I once had a client who was $110001 in the hole. He was a small business owner who had tried to pivot during the lockdowns and failed. He was devastated, not because of the money, but because he felt he had failed his family’s legacy. He was the 3rd generation to run the shop. We spent 61 hours over the course of a month going through his records. In the end, he had to lose the store, but he kept his house. The day the discharge went through, he didn’t look relieved. He looked empty. He’d spent his whole life building something, only to find out that the foundation was built on 11 percent interest loans and a prayer.

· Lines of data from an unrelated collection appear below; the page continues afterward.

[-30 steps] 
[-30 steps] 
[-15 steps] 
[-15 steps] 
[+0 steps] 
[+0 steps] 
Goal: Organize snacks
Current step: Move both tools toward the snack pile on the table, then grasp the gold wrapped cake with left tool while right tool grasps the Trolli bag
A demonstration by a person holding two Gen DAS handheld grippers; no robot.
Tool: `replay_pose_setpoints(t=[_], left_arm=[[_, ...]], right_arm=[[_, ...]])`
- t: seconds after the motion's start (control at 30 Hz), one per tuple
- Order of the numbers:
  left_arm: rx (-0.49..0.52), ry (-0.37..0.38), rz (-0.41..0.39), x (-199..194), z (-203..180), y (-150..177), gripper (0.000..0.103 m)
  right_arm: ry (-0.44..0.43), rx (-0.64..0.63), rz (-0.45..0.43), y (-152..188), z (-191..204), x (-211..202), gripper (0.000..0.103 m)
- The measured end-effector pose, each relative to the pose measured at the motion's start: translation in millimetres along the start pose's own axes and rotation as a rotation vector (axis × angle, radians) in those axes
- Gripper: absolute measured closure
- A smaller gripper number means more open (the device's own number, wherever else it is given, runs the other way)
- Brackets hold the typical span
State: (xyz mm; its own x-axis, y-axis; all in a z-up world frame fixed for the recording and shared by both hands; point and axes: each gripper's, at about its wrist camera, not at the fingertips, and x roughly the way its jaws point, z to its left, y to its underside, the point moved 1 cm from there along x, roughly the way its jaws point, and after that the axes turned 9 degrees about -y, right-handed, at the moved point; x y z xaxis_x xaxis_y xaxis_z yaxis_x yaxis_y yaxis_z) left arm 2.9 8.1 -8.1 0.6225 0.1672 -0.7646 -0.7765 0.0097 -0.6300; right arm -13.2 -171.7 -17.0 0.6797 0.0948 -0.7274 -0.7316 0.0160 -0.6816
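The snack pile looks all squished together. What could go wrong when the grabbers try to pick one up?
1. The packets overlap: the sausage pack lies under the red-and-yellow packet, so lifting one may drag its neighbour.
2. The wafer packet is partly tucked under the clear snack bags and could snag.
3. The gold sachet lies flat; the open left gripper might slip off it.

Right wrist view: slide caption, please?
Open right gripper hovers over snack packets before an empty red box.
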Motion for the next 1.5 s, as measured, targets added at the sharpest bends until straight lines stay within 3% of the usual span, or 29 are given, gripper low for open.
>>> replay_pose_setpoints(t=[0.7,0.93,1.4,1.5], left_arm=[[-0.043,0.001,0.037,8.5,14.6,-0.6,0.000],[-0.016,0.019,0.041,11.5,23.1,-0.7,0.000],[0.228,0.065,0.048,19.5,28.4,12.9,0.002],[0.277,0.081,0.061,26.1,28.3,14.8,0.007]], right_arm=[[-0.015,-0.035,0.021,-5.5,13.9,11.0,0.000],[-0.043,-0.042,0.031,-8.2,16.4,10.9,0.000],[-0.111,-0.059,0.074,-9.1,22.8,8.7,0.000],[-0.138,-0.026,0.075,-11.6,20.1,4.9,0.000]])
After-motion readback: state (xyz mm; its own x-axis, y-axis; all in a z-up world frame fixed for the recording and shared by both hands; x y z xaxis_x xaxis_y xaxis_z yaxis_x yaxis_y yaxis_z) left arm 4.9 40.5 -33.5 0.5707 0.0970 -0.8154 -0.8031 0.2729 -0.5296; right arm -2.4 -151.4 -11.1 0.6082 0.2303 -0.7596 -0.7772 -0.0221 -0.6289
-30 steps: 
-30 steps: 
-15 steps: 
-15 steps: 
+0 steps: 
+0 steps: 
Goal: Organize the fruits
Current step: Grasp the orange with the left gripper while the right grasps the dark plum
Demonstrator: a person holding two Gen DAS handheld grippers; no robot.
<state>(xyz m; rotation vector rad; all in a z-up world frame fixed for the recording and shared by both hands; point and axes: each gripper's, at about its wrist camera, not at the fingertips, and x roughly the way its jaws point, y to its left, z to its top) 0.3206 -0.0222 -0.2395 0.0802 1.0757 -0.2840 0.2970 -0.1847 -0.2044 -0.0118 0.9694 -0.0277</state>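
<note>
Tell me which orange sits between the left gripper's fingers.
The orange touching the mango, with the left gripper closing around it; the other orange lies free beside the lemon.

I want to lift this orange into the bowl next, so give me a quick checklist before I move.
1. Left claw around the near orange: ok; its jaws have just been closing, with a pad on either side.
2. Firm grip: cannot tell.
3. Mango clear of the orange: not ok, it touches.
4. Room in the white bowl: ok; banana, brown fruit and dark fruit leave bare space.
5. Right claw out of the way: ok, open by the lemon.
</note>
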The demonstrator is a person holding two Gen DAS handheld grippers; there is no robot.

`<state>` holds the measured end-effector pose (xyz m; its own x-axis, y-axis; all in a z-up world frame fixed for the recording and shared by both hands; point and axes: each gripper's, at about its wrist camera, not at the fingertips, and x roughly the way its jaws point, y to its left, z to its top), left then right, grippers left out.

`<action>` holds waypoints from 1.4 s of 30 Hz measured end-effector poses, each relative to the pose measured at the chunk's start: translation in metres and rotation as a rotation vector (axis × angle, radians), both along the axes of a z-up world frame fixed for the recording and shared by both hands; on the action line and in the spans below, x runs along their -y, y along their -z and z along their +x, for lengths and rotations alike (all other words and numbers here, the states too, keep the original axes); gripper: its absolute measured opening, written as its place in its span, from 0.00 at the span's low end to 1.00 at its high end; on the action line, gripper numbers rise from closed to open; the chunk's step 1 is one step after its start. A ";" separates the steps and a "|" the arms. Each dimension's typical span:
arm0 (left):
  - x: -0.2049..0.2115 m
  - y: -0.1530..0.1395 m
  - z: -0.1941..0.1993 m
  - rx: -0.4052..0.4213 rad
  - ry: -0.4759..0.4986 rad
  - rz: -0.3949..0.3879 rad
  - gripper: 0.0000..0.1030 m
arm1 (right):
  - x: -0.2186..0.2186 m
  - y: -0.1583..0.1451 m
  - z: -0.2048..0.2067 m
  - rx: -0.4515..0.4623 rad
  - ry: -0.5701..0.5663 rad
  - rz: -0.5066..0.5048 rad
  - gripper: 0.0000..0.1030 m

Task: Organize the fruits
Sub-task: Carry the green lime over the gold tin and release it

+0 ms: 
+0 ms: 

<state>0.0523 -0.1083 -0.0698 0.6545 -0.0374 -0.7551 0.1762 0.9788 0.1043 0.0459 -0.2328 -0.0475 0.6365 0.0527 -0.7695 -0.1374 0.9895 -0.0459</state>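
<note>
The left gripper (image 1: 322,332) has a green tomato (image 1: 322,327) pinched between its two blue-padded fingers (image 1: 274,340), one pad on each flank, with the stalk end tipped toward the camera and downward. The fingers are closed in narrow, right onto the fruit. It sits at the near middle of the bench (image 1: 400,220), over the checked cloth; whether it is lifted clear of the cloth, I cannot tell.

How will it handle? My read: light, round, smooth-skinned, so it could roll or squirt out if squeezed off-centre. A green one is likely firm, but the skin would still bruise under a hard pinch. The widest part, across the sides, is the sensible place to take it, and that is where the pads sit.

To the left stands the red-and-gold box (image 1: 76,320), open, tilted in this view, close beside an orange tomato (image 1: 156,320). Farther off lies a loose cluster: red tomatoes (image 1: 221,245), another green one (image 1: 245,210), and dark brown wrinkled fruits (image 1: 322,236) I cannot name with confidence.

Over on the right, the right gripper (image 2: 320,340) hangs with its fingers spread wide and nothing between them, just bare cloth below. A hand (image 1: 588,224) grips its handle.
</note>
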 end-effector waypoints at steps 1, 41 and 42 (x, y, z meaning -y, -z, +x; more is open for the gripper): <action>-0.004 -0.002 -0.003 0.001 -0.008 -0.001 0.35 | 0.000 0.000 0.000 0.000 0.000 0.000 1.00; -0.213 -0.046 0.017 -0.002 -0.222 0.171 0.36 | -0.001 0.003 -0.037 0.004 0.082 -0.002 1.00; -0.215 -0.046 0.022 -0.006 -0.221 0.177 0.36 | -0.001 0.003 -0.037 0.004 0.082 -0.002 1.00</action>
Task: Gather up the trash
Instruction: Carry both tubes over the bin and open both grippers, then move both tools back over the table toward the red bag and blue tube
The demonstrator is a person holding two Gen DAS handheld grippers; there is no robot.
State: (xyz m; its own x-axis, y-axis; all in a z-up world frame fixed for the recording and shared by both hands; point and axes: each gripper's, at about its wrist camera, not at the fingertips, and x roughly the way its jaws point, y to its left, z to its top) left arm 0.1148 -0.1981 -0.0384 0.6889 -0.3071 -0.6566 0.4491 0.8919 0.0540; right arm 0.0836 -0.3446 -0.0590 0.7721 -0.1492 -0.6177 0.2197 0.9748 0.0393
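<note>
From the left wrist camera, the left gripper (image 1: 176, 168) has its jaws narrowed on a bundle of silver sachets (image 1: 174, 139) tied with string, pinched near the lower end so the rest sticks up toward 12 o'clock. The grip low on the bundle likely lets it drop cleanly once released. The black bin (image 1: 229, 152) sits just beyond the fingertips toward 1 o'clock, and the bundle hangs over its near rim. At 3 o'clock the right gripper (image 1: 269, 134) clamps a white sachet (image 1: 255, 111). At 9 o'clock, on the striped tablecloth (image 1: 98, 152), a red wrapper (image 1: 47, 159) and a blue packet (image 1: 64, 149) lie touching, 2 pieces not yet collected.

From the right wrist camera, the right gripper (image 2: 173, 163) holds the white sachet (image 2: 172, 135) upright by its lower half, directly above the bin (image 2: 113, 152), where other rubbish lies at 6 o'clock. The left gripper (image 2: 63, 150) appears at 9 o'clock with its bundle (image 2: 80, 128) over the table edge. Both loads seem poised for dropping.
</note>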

That’s the relevance of this moment in history. We’re in the middle of a Great Unwinding. The cheap money is gone, and the friction is returning. People are waking up to the fact that their “comfortable” lives were actually quite precarious. They’re realizing that they’ve been trading their future for a present that doesn’t even belong to them. It’s a painful awakening, like a dentist drilling into a nerve without enough Novocaine. But it’s necessary. You can’t fix a problem you refuse to feel.
2020s
Era of Cheap Money
Present
The Great Unwinding
I think about Marcus again. He’s still tapping his knee. He just asked me if there’s any way to keep his credit score from dropping below 601. I look at him, really look at him, and I see the fear. It’s the fear of being seen. If his credit score drops, the world will know he’s not who he says he is. He’ll have to face the friction of a life lived within its means. He’ll have to walk instead of glide. And to Marcus, that feels like death. But from where I’m sitting, it’s the first time he’s been alive in 11 years.
The Path to True Freedom
There’s no grand conclusion to be drawn here. There’s just the reality of the 1st of the month and the 21 folders on my desk. Financial stagnation isn’t a lack of movement; it’s a lack of resistance. We’ve become so good at avoiding the pain of payment that we’ve lost the joy of possession. We’re all just ghosts in the machine, hoping the power doesn’t go out before we find a place to land. My jaw still hurts, and I have 11 more appointments before I can go home. But at least I know exactly what I owe, and to whom. In a world of frictionless lies, that’s the only truth I have left.